#### WHAT IS REQUIRED
From the records below, state how many lines hold the string "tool", without any other text.

===== MATERIAL SUPPLIED =====

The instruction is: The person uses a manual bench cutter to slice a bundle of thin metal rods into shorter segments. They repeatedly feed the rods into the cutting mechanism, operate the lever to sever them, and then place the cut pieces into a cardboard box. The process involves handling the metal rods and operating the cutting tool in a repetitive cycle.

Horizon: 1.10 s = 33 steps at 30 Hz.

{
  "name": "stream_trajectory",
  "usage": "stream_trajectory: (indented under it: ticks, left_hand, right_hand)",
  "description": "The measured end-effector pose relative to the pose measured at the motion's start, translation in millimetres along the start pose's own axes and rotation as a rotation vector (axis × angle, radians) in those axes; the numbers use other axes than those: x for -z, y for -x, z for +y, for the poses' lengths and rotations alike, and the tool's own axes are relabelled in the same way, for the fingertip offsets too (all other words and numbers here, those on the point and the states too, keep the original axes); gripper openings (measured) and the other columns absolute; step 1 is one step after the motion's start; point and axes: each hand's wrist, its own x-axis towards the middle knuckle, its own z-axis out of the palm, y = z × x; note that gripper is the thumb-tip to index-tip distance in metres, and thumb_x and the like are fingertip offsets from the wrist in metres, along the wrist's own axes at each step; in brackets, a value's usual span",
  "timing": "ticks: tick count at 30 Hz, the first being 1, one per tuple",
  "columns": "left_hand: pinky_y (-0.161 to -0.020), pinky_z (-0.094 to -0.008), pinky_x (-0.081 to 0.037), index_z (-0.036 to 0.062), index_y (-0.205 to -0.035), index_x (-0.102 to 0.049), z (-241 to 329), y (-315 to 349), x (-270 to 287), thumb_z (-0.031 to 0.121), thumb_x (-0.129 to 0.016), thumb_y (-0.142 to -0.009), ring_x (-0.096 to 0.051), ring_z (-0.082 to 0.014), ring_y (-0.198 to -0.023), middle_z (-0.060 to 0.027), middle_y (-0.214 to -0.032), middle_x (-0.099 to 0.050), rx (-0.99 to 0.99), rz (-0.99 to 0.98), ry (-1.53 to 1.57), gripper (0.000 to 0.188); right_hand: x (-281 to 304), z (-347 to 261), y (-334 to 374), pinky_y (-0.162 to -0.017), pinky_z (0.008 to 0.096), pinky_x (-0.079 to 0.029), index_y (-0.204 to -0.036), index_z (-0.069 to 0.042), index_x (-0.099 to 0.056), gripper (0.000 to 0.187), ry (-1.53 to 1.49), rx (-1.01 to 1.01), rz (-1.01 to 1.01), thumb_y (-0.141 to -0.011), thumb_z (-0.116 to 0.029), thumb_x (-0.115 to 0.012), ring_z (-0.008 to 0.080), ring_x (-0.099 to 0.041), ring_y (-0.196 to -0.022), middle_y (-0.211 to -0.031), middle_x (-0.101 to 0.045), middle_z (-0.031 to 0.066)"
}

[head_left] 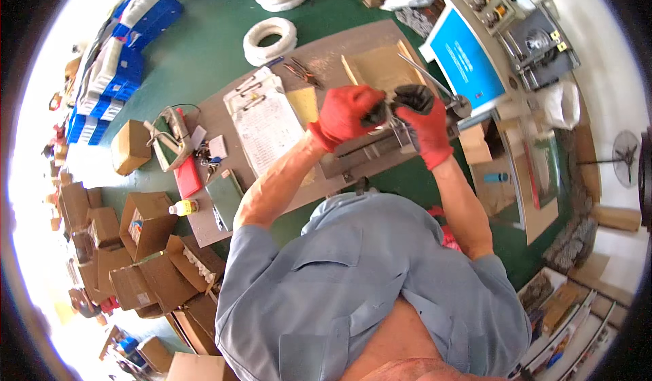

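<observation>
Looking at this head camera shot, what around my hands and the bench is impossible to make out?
In the head view:
What, if anything, is between the left hand and right hand: too small, partly covered by gloved fingers.
Writing on the papers: too small.
The red item beside the right forearm: partly hidden by the grey shirt.

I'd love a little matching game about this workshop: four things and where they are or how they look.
Things:
1. Right hand
2. White ring
3. Papers
4. Fan

Place or look:
A. On the tabletop
B. By the white wall
C. Gloved in red and black
D. On the green floor

Pairs: 1-C, 2-D, 3-A, 4-B
</observation>
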Motion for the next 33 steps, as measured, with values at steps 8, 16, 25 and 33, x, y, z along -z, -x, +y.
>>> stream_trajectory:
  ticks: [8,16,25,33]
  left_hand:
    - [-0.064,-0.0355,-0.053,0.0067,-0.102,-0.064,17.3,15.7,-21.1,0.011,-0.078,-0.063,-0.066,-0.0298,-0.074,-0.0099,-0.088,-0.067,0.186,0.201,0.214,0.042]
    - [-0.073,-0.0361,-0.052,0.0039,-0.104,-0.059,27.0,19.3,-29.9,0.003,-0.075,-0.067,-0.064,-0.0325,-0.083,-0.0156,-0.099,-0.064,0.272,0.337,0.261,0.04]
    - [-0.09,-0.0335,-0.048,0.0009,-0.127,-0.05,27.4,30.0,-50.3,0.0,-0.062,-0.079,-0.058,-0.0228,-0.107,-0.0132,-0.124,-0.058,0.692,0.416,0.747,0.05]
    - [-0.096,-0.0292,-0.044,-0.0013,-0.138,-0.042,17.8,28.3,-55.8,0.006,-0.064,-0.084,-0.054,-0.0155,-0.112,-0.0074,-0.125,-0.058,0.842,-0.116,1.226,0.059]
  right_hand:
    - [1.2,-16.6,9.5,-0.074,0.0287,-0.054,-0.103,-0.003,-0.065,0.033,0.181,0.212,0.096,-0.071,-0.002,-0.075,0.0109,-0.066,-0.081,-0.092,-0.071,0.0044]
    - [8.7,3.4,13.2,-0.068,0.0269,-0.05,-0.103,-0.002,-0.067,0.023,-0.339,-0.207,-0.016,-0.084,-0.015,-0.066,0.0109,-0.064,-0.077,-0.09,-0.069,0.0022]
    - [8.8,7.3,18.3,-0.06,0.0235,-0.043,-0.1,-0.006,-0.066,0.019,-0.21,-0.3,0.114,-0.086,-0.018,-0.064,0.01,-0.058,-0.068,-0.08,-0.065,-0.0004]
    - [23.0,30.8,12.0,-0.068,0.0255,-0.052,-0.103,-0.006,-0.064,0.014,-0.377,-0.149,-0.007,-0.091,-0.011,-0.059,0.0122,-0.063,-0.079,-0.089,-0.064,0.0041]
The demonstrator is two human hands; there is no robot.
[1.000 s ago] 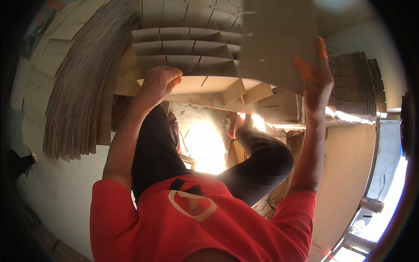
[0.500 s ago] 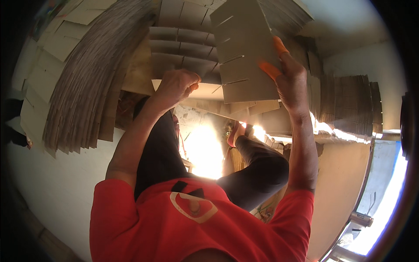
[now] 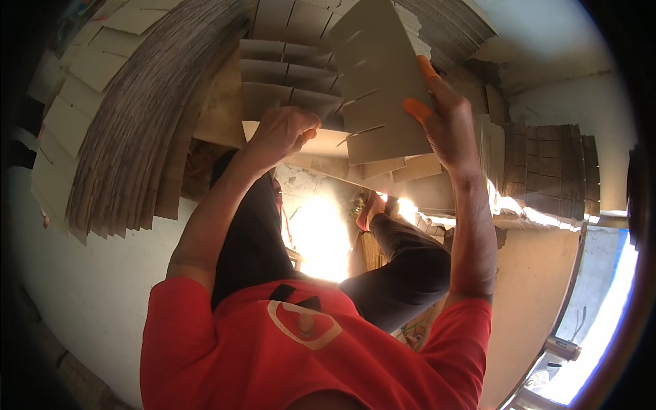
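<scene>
My right hand [image 3: 447,123], with orange covers on its fingertips, grips a flat grey-brown cardboard sheet [image 3: 383,82] by its right edge. Several slits run in from the sheet's left side, and it stands tilted beside a cardboard divider grid [image 3: 266,72]. Closed fingers of my left hand [image 3: 281,135] pinch the near cardboard strip [image 3: 326,142] of that grid; the exact fingertip contact is hidden. Slits in the upright grid strips lie close to the sheet's left edge.
A tall fanned stack of cardboard sheets [image 3: 154,109] rises at the left. More slotted cardboard stacks [image 3: 547,160] stand at the right. Loose cardboard pieces [image 3: 403,167] lie below the held sheet. Bright light falls on the floor between my legs.
My right hand has shifted slightly left with the cardboard sheet. My left hand has moved a little to the right, still closed at the near strip.
</scene>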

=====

#### RESPONSE AREA
2